Having worked at ‘the knife and gun club’…. that is, the ER of city hospital where gunshot wounds and lacerations are more prevalent than broken bones… I sense there is more to the young woman turned away from the hospital story… for these reasons:
Anyone who has been to the ER of a large hospital , who afterward, goes back to retrieve even a simple paper record, knows you can spend hours and days and even weeks trying to get accurate info about your own contact there.
The HIPAA laws protecting patient confidentiality can be invoked even with all kinds of written permissions from next of kin, even though the patient is deceased.
The hospital for self-protective reasons can release only a part of, or redacted records, or a brief summary.
Being a journalist doesn’t mean you can break the law and barge into private records. (I can hear some snorting.) But, most journos will file whatever requests needed and put themselves in the pathways of those they hope will speak freely.
The only person who would likely know if person X was turned away on the particular day, whether they had insurance or not, whether they were adequately insured, whether THAT hospital took THAT particular kind of insurance if the young woman had any…. the person remembering the circumstances would not be a nurse or doctor, but a single registration clerk whose job is to process paperwork;
name, addy, social security no, next of kin, who will be responsible for payment, signing documents wherein patient variously agrees to pay ’til doomsday if need be, or else insurance card must be registered, along with driver’s license, and parent’s ok if patient is underage.
This so-far phantom patient registration clerk, would have to be contacted and produce non-redacted hard copy showing the patient’s application and her being referred or turned away for whichever reasons. Some docs at some hospitals, too, will not accept certain kinds of insurances.
The registration clerk would have to be able to remember, describe and have total recall amidst the hundreds of patients she/he processed that month, to prove or disprove Clinton’s third-hand story. The original hard copy and the clerk’s witness would be the smoking gun. But, we have no smoking gun.
Many hospitals have ‘patient advocates.’ These are not specifically ‘for’ the patient, they are PR and risk reduction people for the hospital; they often see patients or families who are threatening litigation. A hospital ‘advocate’ or a spokesperson for the hospital cannot be able witnesses about registration, for they were not present: only the person who processed the young woman who wished to be a patient.

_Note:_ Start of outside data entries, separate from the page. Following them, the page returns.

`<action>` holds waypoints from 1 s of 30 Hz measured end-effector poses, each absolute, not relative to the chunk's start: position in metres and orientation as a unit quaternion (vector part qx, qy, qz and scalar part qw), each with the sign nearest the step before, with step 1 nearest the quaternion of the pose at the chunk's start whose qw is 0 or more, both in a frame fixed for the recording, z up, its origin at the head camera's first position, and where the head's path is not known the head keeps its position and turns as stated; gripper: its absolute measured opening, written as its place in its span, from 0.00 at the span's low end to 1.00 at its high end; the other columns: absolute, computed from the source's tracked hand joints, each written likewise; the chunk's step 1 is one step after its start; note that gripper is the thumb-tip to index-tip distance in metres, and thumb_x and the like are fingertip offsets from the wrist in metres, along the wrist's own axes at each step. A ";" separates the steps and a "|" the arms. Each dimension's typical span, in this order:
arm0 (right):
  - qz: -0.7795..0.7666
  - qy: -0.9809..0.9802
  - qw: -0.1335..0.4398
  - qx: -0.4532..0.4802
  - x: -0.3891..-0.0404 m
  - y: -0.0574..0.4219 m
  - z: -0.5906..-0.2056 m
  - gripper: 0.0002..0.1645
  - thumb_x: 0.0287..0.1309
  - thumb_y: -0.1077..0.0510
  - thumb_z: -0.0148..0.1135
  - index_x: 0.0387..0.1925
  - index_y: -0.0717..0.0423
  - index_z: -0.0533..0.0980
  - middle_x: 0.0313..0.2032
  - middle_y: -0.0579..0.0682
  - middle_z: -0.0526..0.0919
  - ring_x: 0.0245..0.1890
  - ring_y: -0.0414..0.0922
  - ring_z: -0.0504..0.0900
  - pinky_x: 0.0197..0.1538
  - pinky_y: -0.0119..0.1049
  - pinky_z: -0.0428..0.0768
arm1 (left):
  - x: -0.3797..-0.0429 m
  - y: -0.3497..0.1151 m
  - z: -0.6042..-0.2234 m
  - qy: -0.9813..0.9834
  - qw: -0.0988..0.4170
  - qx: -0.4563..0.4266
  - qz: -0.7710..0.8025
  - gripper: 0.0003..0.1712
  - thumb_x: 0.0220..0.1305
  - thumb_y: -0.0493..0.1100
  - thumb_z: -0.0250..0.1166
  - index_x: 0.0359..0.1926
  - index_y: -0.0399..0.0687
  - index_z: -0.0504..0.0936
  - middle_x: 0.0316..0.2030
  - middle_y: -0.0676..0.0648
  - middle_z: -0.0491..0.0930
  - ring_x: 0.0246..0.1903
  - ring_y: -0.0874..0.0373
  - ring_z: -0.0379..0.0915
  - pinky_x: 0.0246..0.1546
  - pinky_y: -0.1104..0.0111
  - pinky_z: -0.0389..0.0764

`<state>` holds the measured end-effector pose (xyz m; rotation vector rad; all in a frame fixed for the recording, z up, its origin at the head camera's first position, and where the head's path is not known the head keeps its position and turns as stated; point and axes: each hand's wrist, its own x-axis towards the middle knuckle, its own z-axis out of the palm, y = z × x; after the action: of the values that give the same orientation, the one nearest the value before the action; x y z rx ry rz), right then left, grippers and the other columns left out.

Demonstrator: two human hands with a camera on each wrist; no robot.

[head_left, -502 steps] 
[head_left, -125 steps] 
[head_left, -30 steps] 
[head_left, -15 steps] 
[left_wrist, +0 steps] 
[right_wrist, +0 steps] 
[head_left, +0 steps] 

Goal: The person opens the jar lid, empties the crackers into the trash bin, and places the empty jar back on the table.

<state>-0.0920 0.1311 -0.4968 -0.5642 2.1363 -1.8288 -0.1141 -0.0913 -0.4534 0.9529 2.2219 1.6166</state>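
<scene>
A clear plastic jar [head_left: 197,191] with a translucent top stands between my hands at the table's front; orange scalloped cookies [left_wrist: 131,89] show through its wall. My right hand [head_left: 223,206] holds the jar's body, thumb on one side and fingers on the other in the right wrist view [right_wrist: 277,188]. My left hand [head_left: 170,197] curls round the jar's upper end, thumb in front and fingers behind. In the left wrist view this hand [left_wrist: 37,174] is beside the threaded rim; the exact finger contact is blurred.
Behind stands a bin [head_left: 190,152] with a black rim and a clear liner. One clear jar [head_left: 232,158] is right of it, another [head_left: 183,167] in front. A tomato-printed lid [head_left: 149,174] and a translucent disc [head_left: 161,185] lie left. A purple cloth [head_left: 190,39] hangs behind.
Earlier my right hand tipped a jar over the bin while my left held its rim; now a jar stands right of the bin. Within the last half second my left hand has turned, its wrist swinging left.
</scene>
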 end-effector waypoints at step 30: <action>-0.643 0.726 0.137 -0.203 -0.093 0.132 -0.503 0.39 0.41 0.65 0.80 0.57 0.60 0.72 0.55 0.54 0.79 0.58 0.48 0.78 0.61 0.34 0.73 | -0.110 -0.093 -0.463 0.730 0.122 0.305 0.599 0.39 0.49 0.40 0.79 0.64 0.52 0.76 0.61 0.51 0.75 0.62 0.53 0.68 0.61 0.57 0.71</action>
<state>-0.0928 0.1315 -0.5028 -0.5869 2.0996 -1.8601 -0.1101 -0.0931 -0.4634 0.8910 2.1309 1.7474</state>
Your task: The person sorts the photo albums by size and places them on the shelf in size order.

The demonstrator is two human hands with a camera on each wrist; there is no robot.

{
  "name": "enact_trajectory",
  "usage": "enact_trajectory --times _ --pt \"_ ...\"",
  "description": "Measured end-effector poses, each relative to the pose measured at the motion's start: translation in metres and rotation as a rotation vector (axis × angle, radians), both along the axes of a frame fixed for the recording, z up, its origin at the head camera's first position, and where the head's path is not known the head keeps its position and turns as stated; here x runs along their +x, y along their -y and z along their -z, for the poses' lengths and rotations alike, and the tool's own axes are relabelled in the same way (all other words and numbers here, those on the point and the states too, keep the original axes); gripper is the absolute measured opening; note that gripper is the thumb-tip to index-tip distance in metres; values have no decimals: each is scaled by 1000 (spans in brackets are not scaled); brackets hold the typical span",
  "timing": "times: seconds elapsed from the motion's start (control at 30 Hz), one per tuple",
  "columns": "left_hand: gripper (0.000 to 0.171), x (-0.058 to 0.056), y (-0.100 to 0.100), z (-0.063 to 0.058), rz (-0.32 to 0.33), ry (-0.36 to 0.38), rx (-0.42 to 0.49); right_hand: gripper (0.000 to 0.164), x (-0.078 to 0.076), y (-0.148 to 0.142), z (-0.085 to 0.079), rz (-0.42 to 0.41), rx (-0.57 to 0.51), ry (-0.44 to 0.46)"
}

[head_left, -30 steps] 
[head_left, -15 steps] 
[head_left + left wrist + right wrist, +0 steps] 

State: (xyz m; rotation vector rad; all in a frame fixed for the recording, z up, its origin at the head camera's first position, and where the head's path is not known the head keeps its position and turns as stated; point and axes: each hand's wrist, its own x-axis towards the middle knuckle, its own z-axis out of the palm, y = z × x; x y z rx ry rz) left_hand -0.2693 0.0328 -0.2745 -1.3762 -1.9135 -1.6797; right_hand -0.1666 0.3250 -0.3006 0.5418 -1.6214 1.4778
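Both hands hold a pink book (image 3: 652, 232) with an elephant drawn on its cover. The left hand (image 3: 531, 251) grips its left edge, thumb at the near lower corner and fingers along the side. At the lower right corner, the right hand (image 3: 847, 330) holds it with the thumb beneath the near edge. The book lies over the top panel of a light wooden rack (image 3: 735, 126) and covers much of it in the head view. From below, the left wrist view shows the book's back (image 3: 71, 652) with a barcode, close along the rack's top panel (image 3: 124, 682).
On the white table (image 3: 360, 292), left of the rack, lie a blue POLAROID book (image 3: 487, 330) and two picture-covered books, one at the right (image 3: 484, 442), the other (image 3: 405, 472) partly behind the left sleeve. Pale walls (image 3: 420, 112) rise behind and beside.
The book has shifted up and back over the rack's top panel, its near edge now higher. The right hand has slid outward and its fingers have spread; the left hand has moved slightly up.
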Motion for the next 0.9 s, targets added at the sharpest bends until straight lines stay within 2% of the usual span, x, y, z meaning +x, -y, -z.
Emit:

Anyone who has gone to a large hospital ER knows that you could arrive sicker than a dog– the ER works on triage… bleeding to death, heart attack, babies comatose… all those afflictions go first, and a supposed broken bone, a person slammed by the flu, and other plaints go middle or last. Regardless, a clerk will corral a family member if they cannot get to the patient, in order to take down all info.
The hospital’s mission is to help and to heal. The hospital’s mundane goal is line up the money, the money, the money…. for without the money, the hospital cannot pay residents to study/work there for a pittance, cannot provide professional services, supplies, admin salaries, cleaning people’s salaries, OR costs.
Some hospitals, especially religious ones: Catholic, Lutheran, Presbyterian, Jewish, often have programs that are supported by the church, as well as hospital income… and these programs are geared directly to serve, gratis, the indigent, un-insured, under-insured, wrong kind of insurance people, and the very poor. But, not all hospitals have these.
It may be too, that the first hospital in Senator Clinton’s story turned the young woman away, for there was a deductible to be paid on her insurance; it is not uncommon for these to be at least a couple thousand dollars out of the patient’s pocket before the insurance kicks in. She may have been asked to make a “co-payment” before they saw her; some health plans require this upfront.
And if she’d been turned away or discouraged for ANY reason, it would be ethical that she be referred by the contact hospital to another hospital or treatment group which they thought could help her. There may be several hospitals involved, as people know who have no insurance and keep getting sent from door to door looking for help.
There’s something at the core of Clinton’s story about the young woman that seems accurate.
What it is, we have to wait and see while various investigative journos onsite pry it out.
In the meantime, it’s interesting to see what ‘facts’ the MSM passes on, such as one apparently given to Obama today… his claim that he knows more about foreign policy that McCain or Clinton…. doesn’t that beggar belief? Isn’t he the fellow whose had two years in State legislature and only 2 years as Senator? (**please see first and third comment below)
It’s interesting to see how and what we all jump at. Or don’t.
Maybe a little less jumping and a lot more investigative journalism?
The thing that over-rides the details of this story is that a young woman lost her baby, a crushing crushing blow, from which many walk dead for YEARS after. Then, the young woman died shortly after. A mother and father lost their grandchild and their daughter within a few weeks’ time.
That’s a story for the ages. The Rock of Ages.